**YOUR OBJECTIVE**
The reply should consist of the full listing, repeated word for word.

**DATASET EXTRACT**

·····

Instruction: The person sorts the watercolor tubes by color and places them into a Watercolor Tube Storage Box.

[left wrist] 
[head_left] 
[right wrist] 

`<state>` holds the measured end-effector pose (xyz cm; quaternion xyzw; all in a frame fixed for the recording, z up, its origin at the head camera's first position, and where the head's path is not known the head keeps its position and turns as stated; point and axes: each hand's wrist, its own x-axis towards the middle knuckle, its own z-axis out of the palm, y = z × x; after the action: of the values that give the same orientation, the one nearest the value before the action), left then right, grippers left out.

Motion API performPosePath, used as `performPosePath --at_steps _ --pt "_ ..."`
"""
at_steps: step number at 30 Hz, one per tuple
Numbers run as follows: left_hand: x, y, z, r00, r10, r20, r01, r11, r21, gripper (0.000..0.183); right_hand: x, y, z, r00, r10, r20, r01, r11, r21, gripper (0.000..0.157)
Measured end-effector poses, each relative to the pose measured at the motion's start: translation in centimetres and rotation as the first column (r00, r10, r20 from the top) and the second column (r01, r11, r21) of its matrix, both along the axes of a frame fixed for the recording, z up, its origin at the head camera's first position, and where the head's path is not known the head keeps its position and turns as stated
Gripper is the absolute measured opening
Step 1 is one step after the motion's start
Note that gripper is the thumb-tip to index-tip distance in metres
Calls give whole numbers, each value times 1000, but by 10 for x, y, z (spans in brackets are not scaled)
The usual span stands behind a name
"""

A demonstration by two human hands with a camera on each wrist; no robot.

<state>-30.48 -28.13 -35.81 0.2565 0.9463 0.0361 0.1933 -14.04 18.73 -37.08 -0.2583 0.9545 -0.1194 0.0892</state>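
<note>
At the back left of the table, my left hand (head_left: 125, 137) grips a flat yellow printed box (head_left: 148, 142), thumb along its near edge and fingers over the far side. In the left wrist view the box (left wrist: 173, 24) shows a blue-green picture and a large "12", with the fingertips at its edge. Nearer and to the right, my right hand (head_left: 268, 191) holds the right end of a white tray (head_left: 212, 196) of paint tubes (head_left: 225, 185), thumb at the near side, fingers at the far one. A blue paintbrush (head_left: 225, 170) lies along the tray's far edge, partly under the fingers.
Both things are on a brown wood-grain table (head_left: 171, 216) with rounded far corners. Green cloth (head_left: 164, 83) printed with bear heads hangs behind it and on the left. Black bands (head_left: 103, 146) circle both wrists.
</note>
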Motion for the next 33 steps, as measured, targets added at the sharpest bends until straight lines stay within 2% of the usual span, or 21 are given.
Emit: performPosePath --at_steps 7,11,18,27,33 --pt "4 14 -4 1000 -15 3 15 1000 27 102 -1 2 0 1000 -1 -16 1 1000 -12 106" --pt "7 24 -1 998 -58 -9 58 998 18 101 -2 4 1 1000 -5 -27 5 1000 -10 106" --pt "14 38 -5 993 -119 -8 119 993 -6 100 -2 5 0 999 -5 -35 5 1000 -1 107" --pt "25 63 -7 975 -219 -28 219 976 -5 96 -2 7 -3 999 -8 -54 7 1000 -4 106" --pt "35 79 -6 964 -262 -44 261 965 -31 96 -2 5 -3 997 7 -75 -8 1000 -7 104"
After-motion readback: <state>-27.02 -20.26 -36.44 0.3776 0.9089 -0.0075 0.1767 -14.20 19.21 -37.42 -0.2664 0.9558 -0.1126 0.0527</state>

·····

**PROBLEM SOLUTION**
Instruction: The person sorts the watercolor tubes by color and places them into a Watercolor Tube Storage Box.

[left wrist] 
[head_left] 
[right wrist] 

`<state>` holds the measured end-effector pose (xyz cm; quaternion xyzw; all in a frame fixed for the recording, z up, its origin at the head camera's first position, and where the head's path is not known the head keeps its position and turns as stated; point and axes: each hand's wrist, its own x-axis towards the middle knuckle, its own z-axis out of the palm, y = z × x; after the action: of the values that give the same orientation, the one nearest the value before the action), left then right, grippers left out.

Motion API performPosePath, used as `performPosePath --at_steps _ --pt "_ ..."`
"""
at_steps: step number at 30 Hz, one per tuple
Numbers run as follows: left_hand: x, y, z, r00, r10, r20, r01, r11, r21, gripper (0.000..0.183); right_hand: x, y, z, r00, r10, r20, r01, r11, r21, gripper (0.000..0.157)
Measured end-effector poses, each relative to the pose measured at the motion's start: translation in centimetres and rotation as the first column (r00, r10, r20 from the top) and the second column (r01, r11, r21) of its matrix, both along the axes of a frame fixed for the recording, z up, its origin at the head camera's first position, and where the head's path is not known the head keeps its position and turns as stated
Gripper is the absolute measured opening
Step 1 is one step after the motion's start
Note that gripper is the thumb-tip to index-tip distance in metres
Calls give whole numbers, each value times 1000, but by 10 for x, y, z (spans in brackets are not scaled)
The usual span stands behind a name
"""

A demonstration by two human hands with a camera on each wrist; no robot.

<state>-30.48 -28.13 -35.81 0.2565 0.9463 0.0361 0.1933 -14.04 18.73 -37.08 -0.2583 0.9545 -0.1194 0.0892</state>
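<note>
At the back left of the table, my left hand (head_left: 125, 137) grips a flat yellow printed box (head_left: 148, 142), thumb along its near edge and fingers over the far side. In the left wrist view the box (left wrist: 173, 24) shows a blue-green picture and a large "12", with the fingertips at its edge. Nearer and to the right, my right hand (head_left: 268, 191) holds the right end of a white tray (head_left: 212, 196) of paint tubes (head_left: 225, 185), thumb at the near side, fingers at the far one. A blue paintbrush (head_left: 225, 170) lies along the tray's far edge, partly under the fingers.
Both things are on a brown wood-grain table (head_left: 171, 216) with rounded far corners. Green cloth (head_left: 164, 83) printed with bear heads hangs behind it and on the left. Black bands (head_left: 103, 146) circle both wrists.
</note>
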Motion for the next 33 steps, as measured, targets added at the sharpest bends until straight lines stay within 2% of the usual span, or 21 are given.
Emit: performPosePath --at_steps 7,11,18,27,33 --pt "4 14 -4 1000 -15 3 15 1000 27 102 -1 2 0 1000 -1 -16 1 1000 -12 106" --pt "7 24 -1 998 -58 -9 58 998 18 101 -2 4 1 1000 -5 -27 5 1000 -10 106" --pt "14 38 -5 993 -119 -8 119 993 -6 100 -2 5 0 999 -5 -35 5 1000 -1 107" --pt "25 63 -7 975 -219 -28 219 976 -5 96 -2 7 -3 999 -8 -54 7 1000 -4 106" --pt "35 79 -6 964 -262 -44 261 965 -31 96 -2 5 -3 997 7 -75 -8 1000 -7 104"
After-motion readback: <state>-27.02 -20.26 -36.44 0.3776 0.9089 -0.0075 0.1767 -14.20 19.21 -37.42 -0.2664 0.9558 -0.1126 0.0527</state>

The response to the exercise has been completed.